Friday, March 21, 2014

Song of the Week: Francois Breut & Calexico - Si Tu Disais

François Breut
{originally published, March 21, 2009}
Mick Jagger once proclaimed in song, "it's the singer, not the song." In our case of the Song of the Week, this week, we argue the exact opposite. And in so doing, as we did with Train Kept A-Rollin', we explore a song as performed by more than one artist.

In this installment of SoTW, we focus on a song called Si Tu Disais. The song was written by a French pop singer and performed by his wife. Her name is Françoiz Breut and her husband's composition first appeared on her 2001 album entitled Vingt a Trente Mille Jours, which, if my French is as good as I think it is, roughly translates to "On the Flip-Side is just so dang illuminating that I can't stop reading and listening to it." Ironic, huh? Breut's original recording is a beautifully produced number whose swirling reverb-drenched guitars and soaring string section lift the song beyond the cafe jazz number that the ditty really is at its core.
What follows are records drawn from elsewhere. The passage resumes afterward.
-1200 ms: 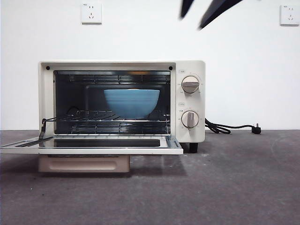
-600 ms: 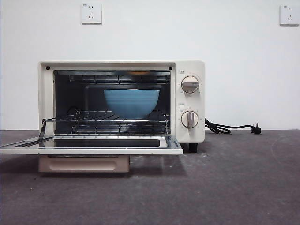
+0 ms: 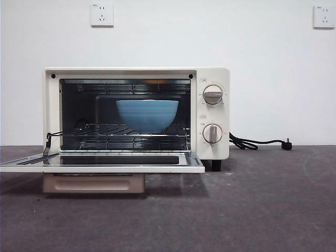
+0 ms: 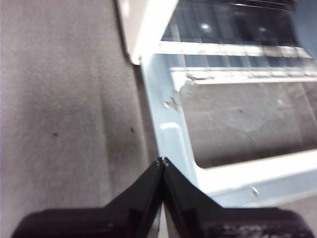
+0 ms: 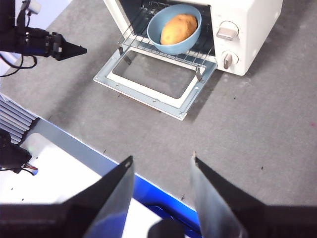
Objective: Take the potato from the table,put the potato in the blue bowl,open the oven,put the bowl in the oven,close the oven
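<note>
A: Where's the potato (image 5: 179, 29) rn?

B: Sitting in the blue bowl (image 3: 147, 115), and the bowl's on the wire rack inside the oven (image 3: 136, 113). From the front you only see the bowl; the right wrist cam shows the potato in it.

A: Door (image 3: 102, 161)?

B: Dropped flat, fully open, handle (image 3: 94, 183) hanging under its front edge. So by my read the one step left is closing it.

A: Grippers?

B: Left gripper (image 4: 162, 161) has its jaws pressed together, nothing between them. It hovers just over the side frame of the open door, near the handle end, w/ the table (image 4: 64, 109) on the other side. Right gripper (image 5: 162, 163) is high and well back from the oven, jaws spread wide, holding nothing. Looks like it's waiting.

A: Next move needs?

B: Prob the left one, since it's closest. It'd have to get under the door's front edge or the handle and swing it up on the hinge till it shuts. The bowl sits back on the rack, so the door should clear it.
</note>
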You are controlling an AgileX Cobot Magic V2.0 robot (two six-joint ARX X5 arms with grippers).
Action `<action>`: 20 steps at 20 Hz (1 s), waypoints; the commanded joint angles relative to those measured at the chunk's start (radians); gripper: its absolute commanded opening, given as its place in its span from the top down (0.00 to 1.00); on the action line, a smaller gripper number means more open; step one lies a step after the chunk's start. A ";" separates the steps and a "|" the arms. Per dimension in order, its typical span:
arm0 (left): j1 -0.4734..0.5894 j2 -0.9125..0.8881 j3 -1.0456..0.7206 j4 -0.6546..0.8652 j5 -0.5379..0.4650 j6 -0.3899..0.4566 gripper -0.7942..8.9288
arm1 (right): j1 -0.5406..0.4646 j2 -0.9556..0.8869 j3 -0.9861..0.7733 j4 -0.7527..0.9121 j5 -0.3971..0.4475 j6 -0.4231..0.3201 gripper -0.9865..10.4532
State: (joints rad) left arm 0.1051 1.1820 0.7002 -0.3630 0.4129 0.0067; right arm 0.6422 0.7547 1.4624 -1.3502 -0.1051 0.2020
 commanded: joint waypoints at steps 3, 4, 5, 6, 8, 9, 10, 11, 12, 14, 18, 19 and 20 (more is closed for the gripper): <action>0.014 0.137 -0.006 0.057 0.077 0.001 0.93 | 0.002 -0.005 0.001 0.002 0.000 0.018 0.75; 0.014 0.160 -0.006 0.064 0.089 0.005 0.93 | 0.002 -0.005 0.001 0.003 0.000 0.018 0.75; 0.014 0.187 -0.006 0.071 0.090 0.006 0.93 | 0.002 -0.004 0.001 0.004 0.001 0.018 0.75; 0.014 0.211 -0.006 0.077 0.089 0.010 0.93 | 0.002 -0.004 0.001 0.004 0.001 0.018 0.75; 0.014 0.248 -0.006 0.085 0.085 0.024 0.93 | 0.002 -0.004 0.001 0.004 0.001 0.018 0.75; 0.014 0.266 -0.006 0.094 0.085 0.025 0.93 | 0.002 -0.004 0.001 0.004 0.001 0.018 0.75; 0.014 0.282 -0.006 0.103 0.085 0.025 0.93 | 0.002 -0.004 0.001 0.003 0.001 0.018 0.75; 0.014 0.293 -0.006 0.112 0.085 0.025 0.93 | 0.002 -0.004 0.001 0.003 0.001 0.019 0.75; 0.014 0.307 -0.006 0.124 0.085 0.025 0.93 | 0.002 -0.004 0.001 0.003 0.001 0.023 0.75; 0.014 0.330 -0.006 0.137 0.092 0.025 0.93 | 0.002 -0.004 0.001 0.003 0.001 0.029 0.75; 0.011 0.378 -0.006 0.145 0.138 0.032 0.93 | 0.002 -0.004 0.001 0.005 0.002 0.034 0.75; 0.012 0.389 -0.006 0.145 0.148 0.036 0.93 | 0.002 -0.004 0.001 0.006 0.002 0.034 0.75; 0.012 0.396 -0.006 0.144 0.158 0.043 0.93 | 0.002 -0.004 0.001 0.007 0.003 0.034 0.75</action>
State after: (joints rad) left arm 0.1165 1.5684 0.7002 -0.2226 0.5568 0.0269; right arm 0.6418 0.7528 1.4624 -1.3495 -0.1047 0.2253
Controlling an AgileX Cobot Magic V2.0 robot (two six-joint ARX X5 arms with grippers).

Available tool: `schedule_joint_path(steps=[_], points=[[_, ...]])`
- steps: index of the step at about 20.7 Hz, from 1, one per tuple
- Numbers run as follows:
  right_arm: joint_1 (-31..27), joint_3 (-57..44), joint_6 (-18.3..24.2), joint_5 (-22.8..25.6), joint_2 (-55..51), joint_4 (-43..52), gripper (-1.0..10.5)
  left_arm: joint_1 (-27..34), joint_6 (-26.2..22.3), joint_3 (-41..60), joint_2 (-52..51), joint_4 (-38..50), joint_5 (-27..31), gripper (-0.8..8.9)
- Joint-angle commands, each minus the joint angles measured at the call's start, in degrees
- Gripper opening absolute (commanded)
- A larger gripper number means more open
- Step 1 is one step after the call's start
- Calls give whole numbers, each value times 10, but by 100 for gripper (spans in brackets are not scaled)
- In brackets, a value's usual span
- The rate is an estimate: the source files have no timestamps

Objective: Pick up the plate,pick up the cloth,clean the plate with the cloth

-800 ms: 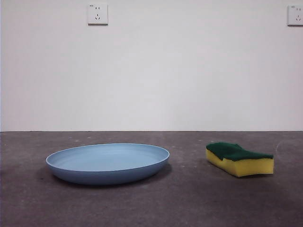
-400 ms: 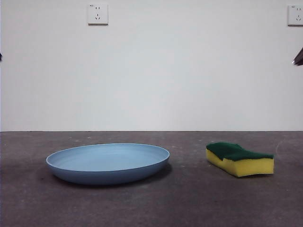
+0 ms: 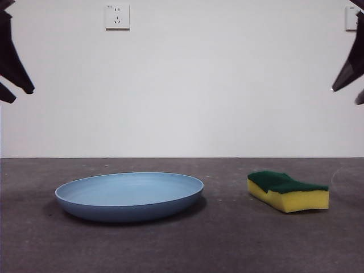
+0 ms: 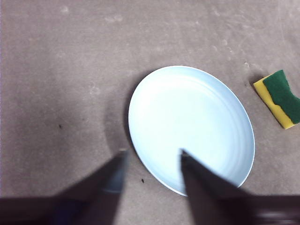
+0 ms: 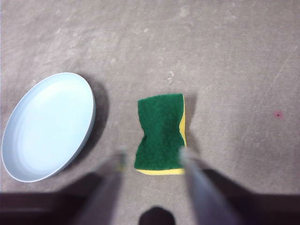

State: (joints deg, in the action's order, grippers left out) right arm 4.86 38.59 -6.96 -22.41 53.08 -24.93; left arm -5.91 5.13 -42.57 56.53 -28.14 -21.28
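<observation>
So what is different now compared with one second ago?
Both arms have come into the front view from the upper corners: the left gripper above the plate, the right gripper above the sponge, jaws open, holding nothing. Plate and sponge have not moved.

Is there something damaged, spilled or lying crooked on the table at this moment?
Nothing stands out. The plate lies flat and empty, the sponge sits apart from it, green side up. Both open tools, left and right, hang above, touching nothing.

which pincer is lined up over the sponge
The right pincer: its open jaws frame the cloth. The left pincer hangs over the plate rim.
</observation>
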Motion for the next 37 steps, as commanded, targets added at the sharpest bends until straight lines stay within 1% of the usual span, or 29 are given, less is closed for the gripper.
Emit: schedule_joint_path(steps=[1,5,6,9,12,15,20,23,30,31,33,35,37], points=[[1,3,5,0,1,1,511,-7,-6,0,8,6,-2,319],[1,3,3,0,1,1,507,-31,-6,-10,46,25,3,315],[1,3,2,0,1,1,505,-37,-6,-19,66,26,5,314],[1,3,-1,0,1,1,505,-54,-9,-57,135,14,45,314],[1,3,-6,0,1,0,505,-65,-22,-97,213,3,52,314],[1,3,-10,0,1,-1,505,-80,-24,-131,283,-9,75,314],[1,3,-11,0,1,-1,505,-99,-28,-142,367,-2,90,310],[1,3,-11,-1,1,-1,505,-103,-29,-142,393,-1,122,310],[1,3,-11,0,1,-4,504,-103,-29,-142,400,11,120,308],[1,3,-11,0,1,-5,505,-103,-29,-142,400,11,120,274],[1,3,-11,0,1,-5,505,-103,-29,-142,400,11,120,161],[1,3,-11,0,1,-5,504,-105,-37,-142,400,11,119,120],[1,3,-11,0,1,-5,504,-107,-37,-142,402,11,119,120]])
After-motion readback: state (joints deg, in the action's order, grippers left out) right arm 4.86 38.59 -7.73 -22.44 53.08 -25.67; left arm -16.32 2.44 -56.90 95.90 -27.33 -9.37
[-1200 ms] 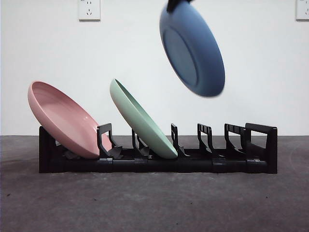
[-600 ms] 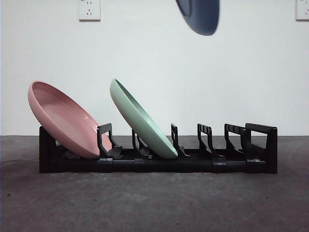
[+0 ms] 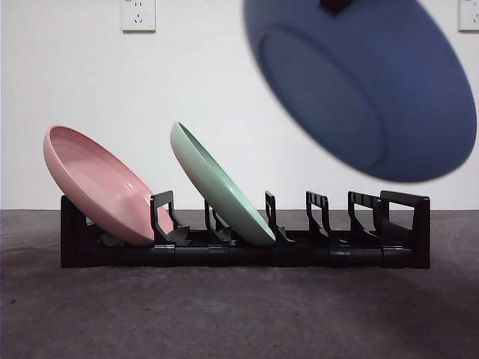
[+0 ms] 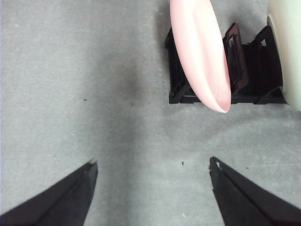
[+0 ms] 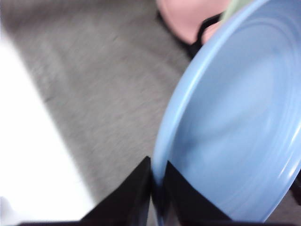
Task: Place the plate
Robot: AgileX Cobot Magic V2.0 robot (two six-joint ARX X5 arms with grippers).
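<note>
My right gripper (image 5: 156, 181) is shut on the rim of a blue plate (image 5: 235, 122). In the front view the blue plate (image 3: 367, 90) hangs large, tilted and blurred at the upper right, above the right half of the black rack (image 3: 247, 250); only a black tip of the gripper (image 3: 337, 6) shows at its top edge. A pink plate (image 3: 97, 183) leans in the rack's leftmost slot and a green plate (image 3: 221, 187) in a slot further right. My left gripper (image 4: 153, 167) is open and empty above the grey table, near the rack's pink-plate end (image 4: 202, 52).
The rack's slots to the right of the green plate hold nothing; its upright dividers (image 3: 322, 213) and end handle (image 3: 408, 217) stand there. A white wall with two sockets (image 3: 138, 15) is behind. Grey table (image 3: 224, 314) lies in front of the rack.
The blue plate rose nearly out of the top of the front view, then came back down, now much larger and nearer the camera, further right. The rack, pink and green plates have not moved.
</note>
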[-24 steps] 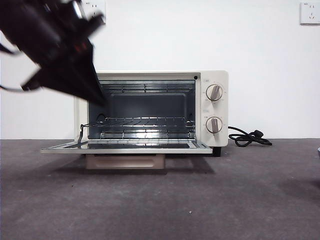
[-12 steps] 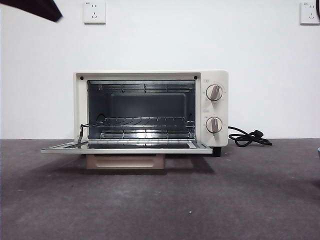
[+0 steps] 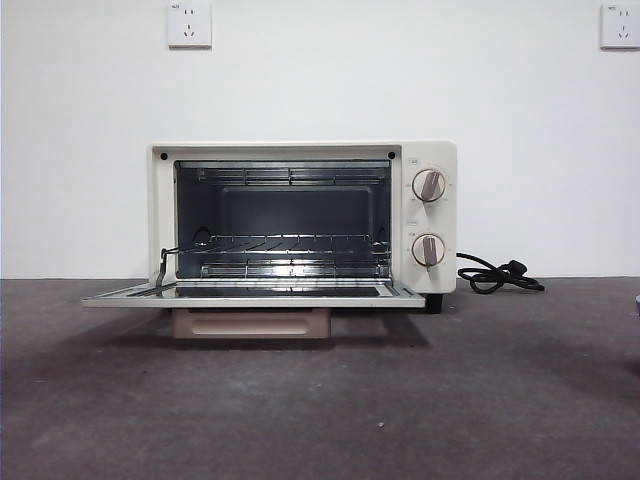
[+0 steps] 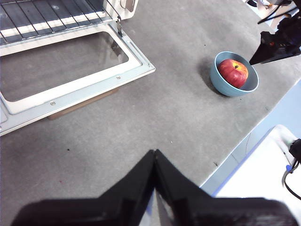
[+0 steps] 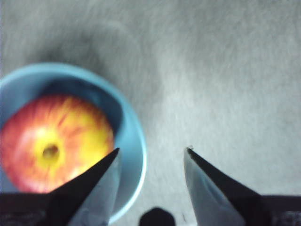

Breut's voice is understated and conversational, almost spoken instead of sang, allowing the song to amble along at a severely relaxed pace much like an old dog walking down a dusty road in the heat of Summer. It's not going anywhere fast or with any intense purpose. It just is. And that is enough. We tell ourselves we don't need to understand the words to understand the mood.
Move now a few years to 2004 and across thousands of miles to dusty Tucson, Arizona. The music collective known as Calexico pick up the song with the same languid pace. But now the song is sung in English and given a Spanish guitar dominant production. As is Calexico's bailiwick, the band replaces the strings with Mariachi horns and posits the lead musical refrain into the domain of the pedal steel guitar. Joey Burns' voice progresses at a similar whispered pace as Breut's, but now in English, and sung by a male, it takes on a desperate quality that was not readily notable to a non French speaker on Breut's version. The song is about escape, turning the page, stagnation, and the realization of the person speaking the words that they have come to despise the person with whom they have made a life.

Enjoy both versions and have a wonderful week.


  1. his could just be a case of which I heard first, but I think it is awful nice of Françoiz's husband for writing this song for Calexico. More to the point, for writing that melody for Calexico's lap steel and horn section, which seem to turn this song into something epic. To me that is what this song is about, that melody. I'm not so interested in Calexico's translation (but I wonder why not translate the title too?) and I think the lyrics are better suited for F's voice, which is probably why they did that concert. So, I won't be (fully) satisfied 'til I hear Calexico back her up (or another woman (Spanish?)) for the full song.

    Thanks for pulling this nice post together!

  2. I'll drop the lads in Calexico an email and tell them of your unrequited satisfaction and that they need to get a Francoiz to sing the whole thing next time. :)

  3. Just circled back to this post. Two really nice versions of one really nice song.

  4. Both versions are so painfully beautiful.